Oh.
I didn't understand your sentence in full. I got that "In incident light meter measures ..." probably meant "In incident light-metering, the meter measures ..." - but - " so if your subject is going to impact the reading." lost me completely. Perhaps you were typing in a hurry and missed something out?
Last edited by xpatUSA; 12th September 2020 at 09:05 PM.
Indeed. Sorry about the sloppy wording. What I meant was to take a meter reading of the brightest areas you don't want to clip.Dan's advice about metering for the brightest parts of a scene is good enough to start with - but with the caveat that those parts may not necessarily be desirable - for example, harsh bright reflections from bright metal parts (cars, motor-cycles) or from glass (white clouds in window-panes). You could just let those blow ...
If "stacked up against" means "do these provide the same accurate reading" then the test is not a the best way of going about a test. To make a test for that exercise, you need a Photographic Grey Card as the scene to measure.

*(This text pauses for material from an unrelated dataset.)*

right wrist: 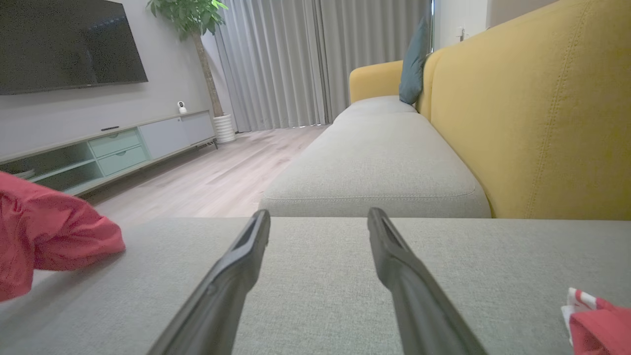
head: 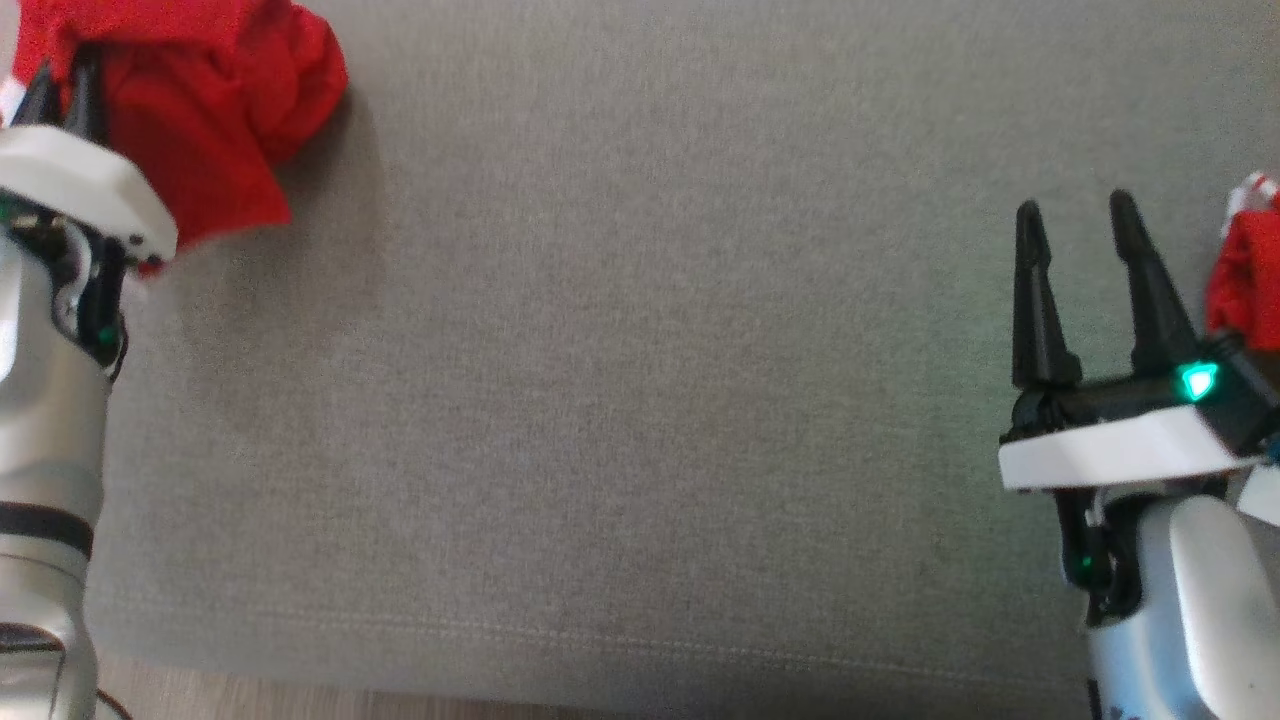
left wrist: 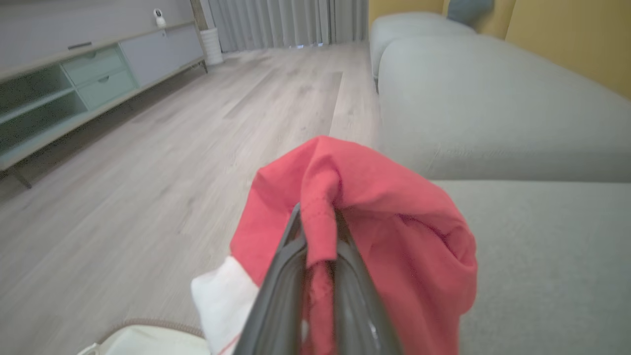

If "stacked up against" means "investigate the different readings these two tools will give in this particular lighting scenario" then you have made that test.
WW
I'm looking forward to the day when the dynamic range of a sensor is so great that I can go back to my good old guessing...
Sorry Ted, sloppy writing and proof reading on my part.
What I was attempting to say was that an incident light meter reads the quantity of light that falls on your subject. It will give exactly the same reading regardless of the colour or reflectivity of the subject. This of course is not how the reflective light meter in the camera works.
With a reflective light meter, it measures the amount of light that is reflected by the subject. Fill the camera's view screen with an 18% gray card and one would expect the incident and reflective readings to be about the same.
The reason I suggest the readings should be about the same is that we don't know exactly hoe the camera's metering algorithms work. I have read that some camera manufactures use something other than 18% gray as their measurement standard.
Indeed. Sometimes people extolling the virtues of incident metering fail to indicate that the incident reading still needs to be translated into the reflected scene that the camera sees. As far as I'm aware, that invloves an assumption that the scene has an average reflectance of 18% and is uniform in all directions of a hemisphere. This must lead to errors under some circumstances.
Dave
Quite so. Many cameras now use Recommended Exposure Index (REI) as opposed to the well-defined saturation-based or the Standard Output Sensitivity. REI allows manufacturers to pick an "ISO" number out of thin air based on "testing"to their satisfaction. Which means that a camera could indeed recommend different settings to an incident meter.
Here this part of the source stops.